Campeão brasileiro em 2009 pelo Flamengo e eleito melhor técnico do certame na época, Jorge Luís Andrade da Silva, mais conhecido como Andrade, vai comandar o Jacobina no Baianão 2015. Na última quarta-feira, o mineiro de Juiz Fora, 57 anos, por telefone e direto do Rio de Janeiro, onde curtiu o Natal com a família, falou, dentre outros assuntos, sobre o desafio de estar à frente do Jegue da Chapada, que volta à elite estadual após 20 anos de ausência. Recordista de títulos brasileiros (cinco como jogador e um como técnico), Andrade disse não ter mágoa do Flamengo; rebateu as declarações do ex-zagueiro Fábio Luciano – que afirmou: “Andrade não é técnico” – e evitou falar sobre racismo no futebol, pois, para ele, “no Brasil o tema não é levado a sério”.
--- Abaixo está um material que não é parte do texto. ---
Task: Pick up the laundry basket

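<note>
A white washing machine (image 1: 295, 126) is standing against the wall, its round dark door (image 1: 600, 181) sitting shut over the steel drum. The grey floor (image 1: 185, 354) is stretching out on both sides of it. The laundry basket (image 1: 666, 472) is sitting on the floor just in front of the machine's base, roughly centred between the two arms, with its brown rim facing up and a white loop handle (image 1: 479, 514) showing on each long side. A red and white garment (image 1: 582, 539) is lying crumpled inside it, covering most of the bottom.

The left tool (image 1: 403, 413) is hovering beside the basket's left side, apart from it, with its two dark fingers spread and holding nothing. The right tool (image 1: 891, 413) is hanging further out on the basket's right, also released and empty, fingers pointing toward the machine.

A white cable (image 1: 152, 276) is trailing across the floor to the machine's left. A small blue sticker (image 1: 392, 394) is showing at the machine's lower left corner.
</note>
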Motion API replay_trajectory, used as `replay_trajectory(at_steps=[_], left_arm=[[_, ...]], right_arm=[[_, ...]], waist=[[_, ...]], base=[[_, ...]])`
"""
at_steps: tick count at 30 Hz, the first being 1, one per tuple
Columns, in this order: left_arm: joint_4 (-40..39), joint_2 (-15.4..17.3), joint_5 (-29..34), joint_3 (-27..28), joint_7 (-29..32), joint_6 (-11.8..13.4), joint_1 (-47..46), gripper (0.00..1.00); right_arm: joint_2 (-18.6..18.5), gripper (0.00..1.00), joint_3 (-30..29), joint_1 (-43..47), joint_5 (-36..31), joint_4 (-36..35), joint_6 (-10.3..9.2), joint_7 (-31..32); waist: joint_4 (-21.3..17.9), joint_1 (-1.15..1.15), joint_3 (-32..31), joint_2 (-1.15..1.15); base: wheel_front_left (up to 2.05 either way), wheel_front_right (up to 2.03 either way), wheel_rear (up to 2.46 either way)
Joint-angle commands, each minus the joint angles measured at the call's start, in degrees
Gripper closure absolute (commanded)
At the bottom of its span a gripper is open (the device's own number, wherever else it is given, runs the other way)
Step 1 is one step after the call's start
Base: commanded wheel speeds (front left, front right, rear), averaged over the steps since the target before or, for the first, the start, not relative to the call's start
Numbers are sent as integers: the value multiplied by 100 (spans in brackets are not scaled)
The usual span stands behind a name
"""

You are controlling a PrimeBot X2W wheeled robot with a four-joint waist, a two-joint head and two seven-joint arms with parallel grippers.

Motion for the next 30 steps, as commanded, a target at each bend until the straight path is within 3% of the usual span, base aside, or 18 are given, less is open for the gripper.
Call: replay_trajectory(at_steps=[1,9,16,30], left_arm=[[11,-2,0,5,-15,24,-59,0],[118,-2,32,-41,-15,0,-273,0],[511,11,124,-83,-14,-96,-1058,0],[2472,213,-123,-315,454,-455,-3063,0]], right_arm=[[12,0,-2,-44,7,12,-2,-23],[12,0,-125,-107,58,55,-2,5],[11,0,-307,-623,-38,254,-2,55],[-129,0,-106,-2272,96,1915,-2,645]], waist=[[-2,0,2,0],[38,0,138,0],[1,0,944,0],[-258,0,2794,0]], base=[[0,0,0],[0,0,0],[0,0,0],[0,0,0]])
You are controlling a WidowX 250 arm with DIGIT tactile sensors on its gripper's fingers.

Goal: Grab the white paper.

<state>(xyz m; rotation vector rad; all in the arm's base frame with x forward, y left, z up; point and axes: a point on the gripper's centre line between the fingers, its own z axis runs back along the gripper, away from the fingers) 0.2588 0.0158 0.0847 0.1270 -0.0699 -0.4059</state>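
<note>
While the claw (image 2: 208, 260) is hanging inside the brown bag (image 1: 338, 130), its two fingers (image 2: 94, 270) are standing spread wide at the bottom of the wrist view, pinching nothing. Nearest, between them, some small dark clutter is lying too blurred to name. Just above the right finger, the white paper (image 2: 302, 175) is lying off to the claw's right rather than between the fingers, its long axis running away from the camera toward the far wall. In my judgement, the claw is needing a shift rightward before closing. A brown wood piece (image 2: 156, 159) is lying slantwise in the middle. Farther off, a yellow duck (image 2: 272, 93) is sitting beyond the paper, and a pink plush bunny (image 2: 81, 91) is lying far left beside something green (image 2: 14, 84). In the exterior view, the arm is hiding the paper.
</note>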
Qual a sua expectativa em realizar seu primeiro trabalho na Bahia, como novo técnico do caçula Jacobina?
Para mim, é um desafio, um novo horizonte na minha carreira. Pela primeira vez, irei treinar um time do Nordeste e espero ter sucesso. Quero muito dar minha contribuição para que o Jacobina tenha um ano de sucesso e, logo de cara, nossa intenção é fazer um belo Campeonato Baiano em 2015.
Como surgiu o convite para treinar o Jacobina?
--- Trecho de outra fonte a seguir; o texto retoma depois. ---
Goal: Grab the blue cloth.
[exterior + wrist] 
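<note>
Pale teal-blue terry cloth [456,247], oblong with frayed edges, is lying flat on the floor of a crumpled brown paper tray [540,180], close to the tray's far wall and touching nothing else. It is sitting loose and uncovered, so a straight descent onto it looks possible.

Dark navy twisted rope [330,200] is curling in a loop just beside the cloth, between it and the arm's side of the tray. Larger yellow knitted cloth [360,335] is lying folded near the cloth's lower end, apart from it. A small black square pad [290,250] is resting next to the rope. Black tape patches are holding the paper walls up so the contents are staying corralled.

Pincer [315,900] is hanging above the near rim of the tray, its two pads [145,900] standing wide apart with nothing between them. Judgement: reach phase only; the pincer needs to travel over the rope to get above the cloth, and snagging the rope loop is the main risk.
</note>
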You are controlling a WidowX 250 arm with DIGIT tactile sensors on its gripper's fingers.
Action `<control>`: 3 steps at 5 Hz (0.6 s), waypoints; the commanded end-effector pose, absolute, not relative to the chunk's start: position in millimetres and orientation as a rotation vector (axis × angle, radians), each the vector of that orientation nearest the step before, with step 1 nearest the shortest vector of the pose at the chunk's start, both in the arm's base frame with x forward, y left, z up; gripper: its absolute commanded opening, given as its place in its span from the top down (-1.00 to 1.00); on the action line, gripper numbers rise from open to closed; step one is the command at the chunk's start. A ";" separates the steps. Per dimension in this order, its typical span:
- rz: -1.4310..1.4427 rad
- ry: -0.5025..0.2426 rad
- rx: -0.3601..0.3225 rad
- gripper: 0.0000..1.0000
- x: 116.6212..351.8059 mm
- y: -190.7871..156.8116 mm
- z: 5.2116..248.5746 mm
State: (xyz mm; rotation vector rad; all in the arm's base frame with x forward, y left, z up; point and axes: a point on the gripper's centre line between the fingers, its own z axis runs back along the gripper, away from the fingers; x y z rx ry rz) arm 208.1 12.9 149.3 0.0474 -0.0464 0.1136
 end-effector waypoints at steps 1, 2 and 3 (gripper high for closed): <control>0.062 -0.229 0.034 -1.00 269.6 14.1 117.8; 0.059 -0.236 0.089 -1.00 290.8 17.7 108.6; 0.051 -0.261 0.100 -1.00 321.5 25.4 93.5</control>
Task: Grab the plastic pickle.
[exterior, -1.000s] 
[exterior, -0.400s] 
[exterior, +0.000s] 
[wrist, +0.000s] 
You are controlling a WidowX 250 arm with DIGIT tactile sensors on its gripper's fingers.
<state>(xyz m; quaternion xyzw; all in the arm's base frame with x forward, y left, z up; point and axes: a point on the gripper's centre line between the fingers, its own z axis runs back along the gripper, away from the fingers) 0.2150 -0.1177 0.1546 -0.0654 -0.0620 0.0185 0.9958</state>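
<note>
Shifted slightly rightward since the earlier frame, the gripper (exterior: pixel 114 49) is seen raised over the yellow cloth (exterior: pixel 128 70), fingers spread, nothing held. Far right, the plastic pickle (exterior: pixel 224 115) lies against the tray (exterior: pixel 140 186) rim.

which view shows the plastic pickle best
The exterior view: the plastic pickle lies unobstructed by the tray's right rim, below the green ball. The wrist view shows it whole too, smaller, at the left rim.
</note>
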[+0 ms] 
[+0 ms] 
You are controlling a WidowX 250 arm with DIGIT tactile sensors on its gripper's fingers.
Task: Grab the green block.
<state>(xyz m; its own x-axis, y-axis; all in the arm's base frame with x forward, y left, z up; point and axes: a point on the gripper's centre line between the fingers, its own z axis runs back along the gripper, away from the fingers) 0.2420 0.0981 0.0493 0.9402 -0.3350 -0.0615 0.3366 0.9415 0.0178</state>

Recebi o convite do deputado (estadual pelo PSB) Marcos Antonio Novais (Pastor Manassés) e, prontamente, aceitei. Além de gerir o clube – Manassés é diretor-presidente da Onsoccer Brasil, empresa gestora do Jacobina-, ele realiza um trabalho fora das quatro linhas muito interessante. Achei bastante positivo o trabalho que a Instituição Manassés realiza, que é o da recuperação e reintegração de jovens com dependência química (desde 2009). Eu consigo ver que o futebol pode ser uma ferramenta de inclusão social, acho que o esporte pode tirar muita gente das drogas e o Jacobina pode, sim, levantar esta bandeira. Também queria sair um pouco do eixo Rio-São Paulo.
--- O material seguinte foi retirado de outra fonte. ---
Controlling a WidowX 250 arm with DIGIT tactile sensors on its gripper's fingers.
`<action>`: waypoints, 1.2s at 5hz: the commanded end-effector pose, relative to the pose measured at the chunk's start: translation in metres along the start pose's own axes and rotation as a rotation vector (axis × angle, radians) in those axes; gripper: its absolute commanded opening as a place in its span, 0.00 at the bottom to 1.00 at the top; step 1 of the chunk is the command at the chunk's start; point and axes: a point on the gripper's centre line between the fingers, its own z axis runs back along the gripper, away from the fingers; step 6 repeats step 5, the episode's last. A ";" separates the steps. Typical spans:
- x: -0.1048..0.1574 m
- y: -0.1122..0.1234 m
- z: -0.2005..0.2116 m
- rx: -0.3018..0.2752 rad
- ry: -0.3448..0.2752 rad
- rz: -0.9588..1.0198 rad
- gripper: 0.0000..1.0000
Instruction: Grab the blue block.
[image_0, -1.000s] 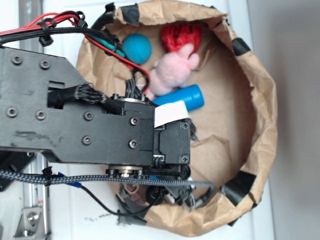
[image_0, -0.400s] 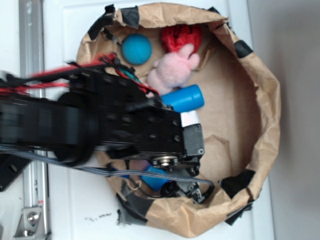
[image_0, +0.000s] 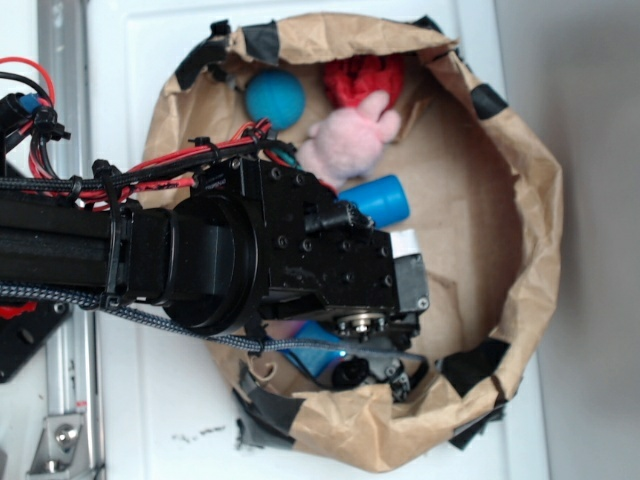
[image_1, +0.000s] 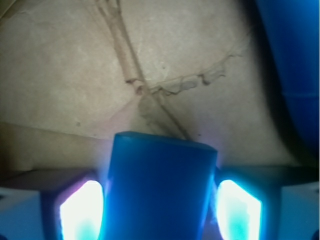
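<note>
The blue block fills the lower middle of the wrist view, and my gripper is shut on it, a glowing fingertip pressed close to each side. It rests on the brown paper floor. From the exterior view only a corner of the blue block shows under the black arm, near the bag's lower left wall. My gripper points down there, mostly hidden by the wrist.
A low brown paper bag walls everything in. Inside lie a long blue pin, also at the wrist view's right edge as a blue pin, a teal ball, a pink plush and a red tuft.
The arm has swung down and to the right inside the bag, bringing the gripper over the blue block. The toys have stayed where they were.
</note>
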 end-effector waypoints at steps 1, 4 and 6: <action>0.028 0.009 0.080 -0.067 -0.254 -0.393 0.00; 0.032 0.005 0.168 0.031 -0.142 -0.574 0.00; 0.011 0.014 0.167 0.127 -0.149 -0.579 0.00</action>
Já conhece o clube? Tem noção da infraestrutura que lhe foi disponibilizada para treinos, por exemplo?
Estava em Salvador desde o último dia 16. Regressei ao Rio de Janeiro para passar o Natal com minha família, mas no dia 26 – última sexta-feira – já voltei para aí. O que conheço do clube é o local onde treinamos, o sítio do Caju (em Lauro de Freitas). Até agora, não posso reclamar. Temos toda infraestrutura para realizarmos um bom trabalho. Neste primeiro contato que tive com o time, foi um período para conhecer melhor os jogadores, fazer uma avaliação técnica da equipe que vai se reapresentar no dia 1º de janeiro. Ver, por exemplo, quais são e se tem carências.
Você participa da formação do elenco? O que a torcida do Jacobina pode esperar?
Futebol não tem segredo, não tem mágica. Resume-se a muito trabalho, comprometimento. Posso prometer que ao time não vai faltar garra, dedicação, hombridade. O nosso intuito é o de levar o Jacobina a ficar entre os quatro primeiros colocados. Bahia e Vitória não terão vida fácil. Quanto à formação da equipe, eu trouxe comigo dois atletas: Felipe e Edson. O primeiro é um lateral esquerdo habilidoso, veloz, tem 28 anos. Já Edson é um zagueiro, atuou muito bem pelo Macaé-RJ. Minha participação por enquanto foi essa na formação do time.
E como competir de igual para igual com a dupla Ba-Vi, que tem elenco com folha salarial bem superior à do Jacobina?
Volto a falar: futebol não tem mágica. Estamos cientes que a realidade da dupla Ba-Vi é muito diferente da nossa. Mas engana-se quem pensa que, por isso, vamos esmorecer. No Jacobina, cada jogador vai se doar ao máximo quando entrar em campo. Vou cobrar isso de cada um! Dedicação total ao clube, à camisa que eles terão a honrar de vestir. Cada atleta precisa ver que defender as cores do Jacobina é motivo de orgulho para muita gente. Nas minhas pesquisas, vi que após anos o clube volta à elite estadual. Agora é a hora de mostrar seu valor, honrar a camisa do Jacobina e deixar claro que entraremos na competição respeitando, é claro, cada adversário, mas não temendo nenhum.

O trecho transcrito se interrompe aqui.